» **Task details**:
In the entries below, begin at the line that has "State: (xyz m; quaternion", stop after the line that has "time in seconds", and output those lines exactly with no pictures.
((
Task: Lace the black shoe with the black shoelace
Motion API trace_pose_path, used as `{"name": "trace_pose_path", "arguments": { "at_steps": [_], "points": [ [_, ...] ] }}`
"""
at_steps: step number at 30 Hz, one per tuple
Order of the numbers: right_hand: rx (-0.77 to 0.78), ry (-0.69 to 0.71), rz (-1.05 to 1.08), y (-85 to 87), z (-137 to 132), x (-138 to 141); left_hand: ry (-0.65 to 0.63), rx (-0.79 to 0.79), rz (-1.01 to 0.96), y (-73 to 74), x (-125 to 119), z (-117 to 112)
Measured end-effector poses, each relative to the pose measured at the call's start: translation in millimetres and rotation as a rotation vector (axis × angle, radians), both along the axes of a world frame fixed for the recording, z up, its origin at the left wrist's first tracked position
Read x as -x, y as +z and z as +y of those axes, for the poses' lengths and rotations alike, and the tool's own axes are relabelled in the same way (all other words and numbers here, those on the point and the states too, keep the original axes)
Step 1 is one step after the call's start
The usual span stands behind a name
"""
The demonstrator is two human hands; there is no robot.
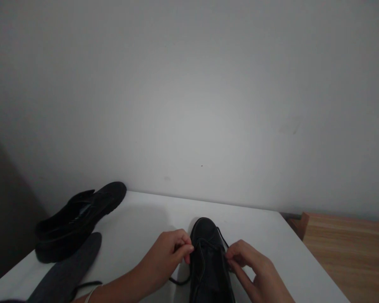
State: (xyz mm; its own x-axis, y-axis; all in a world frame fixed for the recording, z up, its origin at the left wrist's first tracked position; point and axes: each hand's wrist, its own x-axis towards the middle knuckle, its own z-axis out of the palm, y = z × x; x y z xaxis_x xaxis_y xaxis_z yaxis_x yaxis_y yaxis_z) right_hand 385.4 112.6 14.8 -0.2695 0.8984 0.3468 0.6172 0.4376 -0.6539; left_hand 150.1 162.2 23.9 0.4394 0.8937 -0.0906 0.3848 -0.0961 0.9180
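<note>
A black lace-up shoe [211, 269] lies in front of me, toe toward the wall, its opening facing me. My left hand [173, 252] is closed in a pinch at the shoe's left edge, beside the eyelets; what its fingertips hold is too dark to make out. On the other side, my right hand [249, 267] pinches the black shoelace [222, 237], which loops out beside the toe and runs to the fingertips. Another stretch of lace curls on the tabletop below my left hand. The near end of the shoe is cut off by the bottom edge.
Another black shoe [78, 214] rests at the left, near the wall. A dark grey insole [71, 269] lies beside it, partly under it. The white table [139, 210] meets a pale wall [189, 105]. Wooden furniture [347, 252] stands beyond the table's right edge.
</note>
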Motion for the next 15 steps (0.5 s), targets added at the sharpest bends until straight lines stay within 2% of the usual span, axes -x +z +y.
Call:
{"name": "trace_pose_path", "arguments": {
  "at_steps": [5, 7, 12, 15],
  "points": [
    [0.015, 0.005, -0.037, -0.5, -1, 0, 0.015, 0.073, -0.031, -13.0, -6, 0],
    [0.025, 0.005, -0.046, -1.8, -2, 0, 0.024, -0.005, -0.002, -12.1, -6, 0],
    [0.005, 0.019, -0.052, -5.3, -2, -3, 0.022, -0.331, 0.103, -2.6, 3, 1],
    [-0.001, 0.022, -0.072, -7.2, -3, -4, -0.007, -0.327, 0.128, 0.2, 6, -1]
  ]
}}
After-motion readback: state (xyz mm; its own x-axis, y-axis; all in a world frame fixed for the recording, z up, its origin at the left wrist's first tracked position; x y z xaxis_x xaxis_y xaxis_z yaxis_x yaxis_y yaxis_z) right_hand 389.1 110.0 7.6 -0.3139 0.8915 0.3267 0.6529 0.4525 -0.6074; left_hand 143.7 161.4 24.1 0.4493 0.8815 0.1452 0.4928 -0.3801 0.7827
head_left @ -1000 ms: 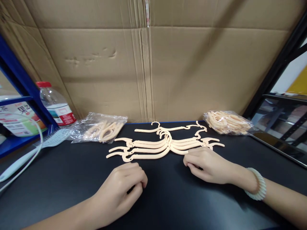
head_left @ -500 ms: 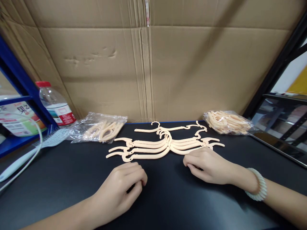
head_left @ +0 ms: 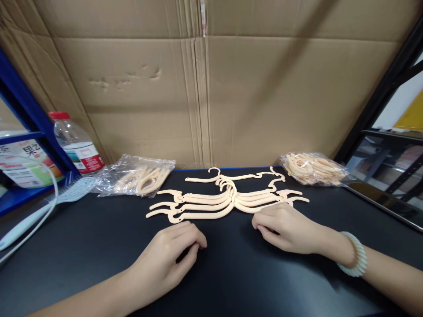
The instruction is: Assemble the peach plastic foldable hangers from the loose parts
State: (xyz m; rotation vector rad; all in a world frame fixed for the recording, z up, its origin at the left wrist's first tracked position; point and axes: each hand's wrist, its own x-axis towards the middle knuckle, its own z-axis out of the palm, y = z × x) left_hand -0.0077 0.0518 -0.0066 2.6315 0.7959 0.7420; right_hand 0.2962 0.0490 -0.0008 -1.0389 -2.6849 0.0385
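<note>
Several beige plastic clothes hangers (head_left: 211, 208) lie flat in overlapping rows on the black tabletop, their hooks bunched at the middle. One more hanger (head_left: 243, 177) lies behind them, its right end bent round toward the row. My left hand (head_left: 173, 255) rests on the table in front of the hangers' left side, fingers curled in toward the thumb, holding nothing. On the other side, my right hand (head_left: 286, 229) lies loosely closed, also without anything visible in it. It covers part of the nearest hanger's right arm; whether it touches that hanger I cannot tell.
Clear bags of beige hanger parts lie at back left (head_left: 143, 178) and back right (head_left: 313, 168). At left are a pale blue hairbrush (head_left: 42, 218), a white cable (head_left: 54, 193) and a red-capped bottle (head_left: 81, 147). A cardboard wall (head_left: 247, 101) closes the back; a dark tablet-like slab (head_left: 383, 204) lies right.
My left hand has shifted slightly to the right and its fingers have moved a little. The right hand and the hangers stay where they were.
</note>
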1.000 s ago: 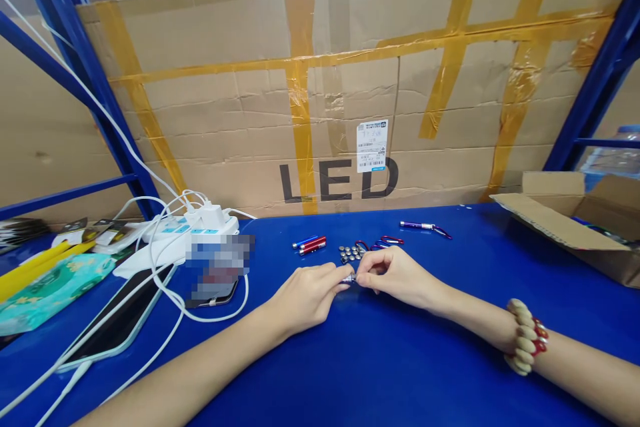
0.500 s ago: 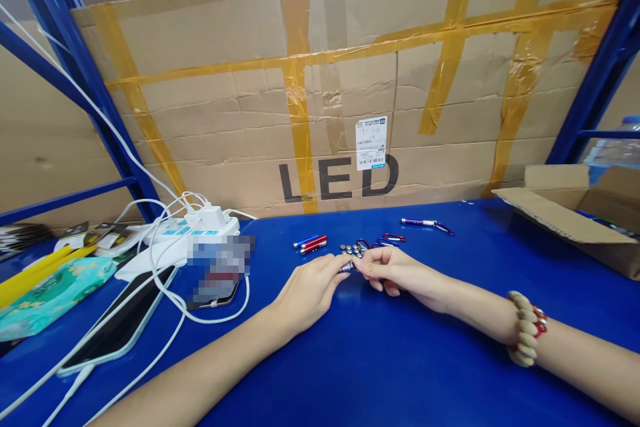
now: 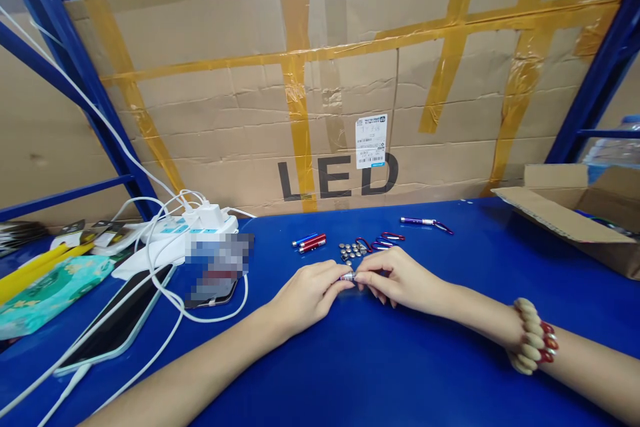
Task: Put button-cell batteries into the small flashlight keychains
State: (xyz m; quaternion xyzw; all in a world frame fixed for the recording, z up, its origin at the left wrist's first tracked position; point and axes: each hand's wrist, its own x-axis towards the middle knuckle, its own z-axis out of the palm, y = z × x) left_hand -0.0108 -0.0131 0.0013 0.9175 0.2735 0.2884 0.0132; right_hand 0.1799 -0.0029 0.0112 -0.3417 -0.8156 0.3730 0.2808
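Note:
My left hand is closed around a mini flashlight, of which only a short silvery, printed end shows. My right hand pinches the right-hand end of that tube between thumb and forefinger; whether a separate small part sits in the pinch is hidden. Just beyond the fingertips lie several small round metal pieces, which look like button cells or caps. Beside them are carabiner clips in red and purple. To the left rest a red tube and a blue tube.
A purple flashlight with a clip lies at the back right, near an open cardboard box. On the left are a phone, white cables, a power strip and a teal packet. A large taped carton stands behind the blue table.
Both hands have come slightly nearer to me with the flashlight between them, uncovering more of the round metal pieces. More of the tube's silvery end shows.

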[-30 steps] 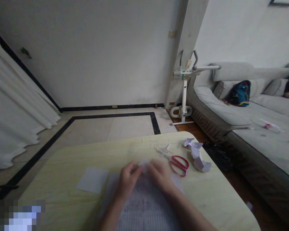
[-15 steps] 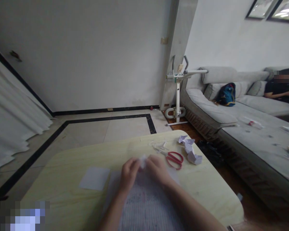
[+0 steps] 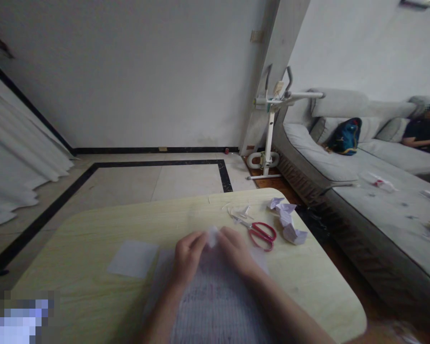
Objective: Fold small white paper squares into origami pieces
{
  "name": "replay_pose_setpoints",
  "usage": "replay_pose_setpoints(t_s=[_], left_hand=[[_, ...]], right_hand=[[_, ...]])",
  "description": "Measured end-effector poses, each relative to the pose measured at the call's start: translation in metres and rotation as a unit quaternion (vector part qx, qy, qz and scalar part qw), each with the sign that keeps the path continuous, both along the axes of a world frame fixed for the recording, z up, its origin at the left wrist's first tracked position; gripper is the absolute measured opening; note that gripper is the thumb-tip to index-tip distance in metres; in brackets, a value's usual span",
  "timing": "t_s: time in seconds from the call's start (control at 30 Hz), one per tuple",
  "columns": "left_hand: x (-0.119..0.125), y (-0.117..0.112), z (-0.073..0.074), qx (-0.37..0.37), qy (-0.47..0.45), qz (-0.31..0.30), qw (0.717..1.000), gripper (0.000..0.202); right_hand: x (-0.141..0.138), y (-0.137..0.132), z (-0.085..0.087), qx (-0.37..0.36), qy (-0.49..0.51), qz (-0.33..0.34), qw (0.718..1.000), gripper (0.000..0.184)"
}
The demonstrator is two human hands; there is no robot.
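A small piece of white paper (image 3: 212, 236) is pinched between my two hands above the table. My left hand (image 3: 188, 253) grips its left side, fingers closed. On the other side my right hand (image 3: 234, 251) is closed on it too; its exact folds are blurred. Beneath my forearms lies a large lined sheet (image 3: 215, 310) with writing on it. To the left rests a square of white paper (image 3: 133, 259). Red-handled scissors (image 3: 262, 235) lie right of my right hand, their blades beside thin paper scraps (image 3: 242, 211). Folded paper pieces (image 3: 288, 220) stand near the right edge.
The pale wooden table (image 3: 89, 239) has rounded corners. Right of it stands a grey sofa (image 3: 365, 191) with a blue backpack (image 3: 346, 136) and a seated person (image 3: 426, 128). A white exercise machine (image 3: 270, 129) stands by the wall. A white curtain (image 3: 17, 157) hangs at left.
The view has tilted down a little and shifted, so the furniture sits differently in frame. Both hands keep hold of the small paper, with only slight finger movement.
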State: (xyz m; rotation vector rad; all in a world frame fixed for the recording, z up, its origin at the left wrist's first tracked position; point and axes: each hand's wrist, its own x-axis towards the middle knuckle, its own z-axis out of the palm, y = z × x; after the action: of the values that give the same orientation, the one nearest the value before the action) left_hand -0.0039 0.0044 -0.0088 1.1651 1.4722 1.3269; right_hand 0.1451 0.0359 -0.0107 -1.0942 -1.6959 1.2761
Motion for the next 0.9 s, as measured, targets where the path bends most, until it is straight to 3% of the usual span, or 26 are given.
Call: replay_pose_setpoints(t_s=[0.3,0.63,0.9], left_hand=[[0.000,-0.002,-0.005,-0.035,-0.037,-0.075,0.996,0.030],[0.002,-0.002,0.008,-0.049,-0.058,-0.067,0.995,0.031],[0.001,-0.002,-0.004,-0.046,-0.031,-0.097,0.994,0.032]], right_hand=[[0.000,0.003,-0.003,0.014,0.015,-0.031,0.999,0.033],[0.002,0.005,0.000,-0.007,0.045,-0.049,0.998,0.032],[0.002,0.005,-0.003,0.009,0.039,-0.033,0.999,0.033]])
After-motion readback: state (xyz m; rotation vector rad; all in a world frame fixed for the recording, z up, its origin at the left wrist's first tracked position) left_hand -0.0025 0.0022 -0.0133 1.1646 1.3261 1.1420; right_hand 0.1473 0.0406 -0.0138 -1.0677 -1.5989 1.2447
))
» **Exercise result**:
State: (xyz m; quaternion xyzw; all in a world frame fixed for the recording, z up, its origin at the left wrist's first tracked position; point and axes: each hand's wrist, its own x-axis towards the middle knuckle, its own z-axis out of the palm, y = z × x) left_hand -0.0108 -0.0131 0.0013 0.9175 0.2735 0.2884 0.0132; right_hand 0.1799 -0.0029 0.0112 -0.3417 -0.8156 0.3730 0.2808
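Note:
My left hand is closed around a mini flashlight, of which only a short silvery, printed end shows. My right hand pinches the right-hand end of that tube between thumb and forefinger; whether a separate small part sits in the pinch is hidden. Just beyond the fingertips lie several small round metal pieces, which look like button cells or caps. Beside them are carabiner clips in red and purple. To the left rest a red tube and a blue tube.
A purple flashlight with a clip lies at the back right, near an open cardboard box. On the left are a phone, white cables, a power strip and a teal packet. A large taped carton stands behind the blue table.
Both hands have come slightly nearer to me with the flashlight between them, uncovering more of the round metal pieces. More of the tube's silvery end shows.
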
[-30 steps] 
[-15 steps] 
[+0 steps] 
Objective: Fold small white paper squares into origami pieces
{
  "name": "replay_pose_setpoints",
  "usage": "replay_pose_setpoints(t_s=[_], left_hand=[[_, ...]], right_hand=[[_, ...]])",
  "description": "Measured end-effector poses, each relative to the pose measured at the call's start: translation in metres and rotation as a unit quaternion (vector part qx, qy, qz and scalar part qw), each with the sign that keeps the path continuous, both along the axes of a world frame fixed for the recording, z up, its origin at the left wrist's first tracked position; gripper is the absolute measured opening; note that gripper is the thumb-tip to index-tip distance in metres; in brackets, a value's usual span",
  "timing": "t_s: time in seconds from the call's start (control at 30 Hz), one per tuple",

The exercise has been answered completely.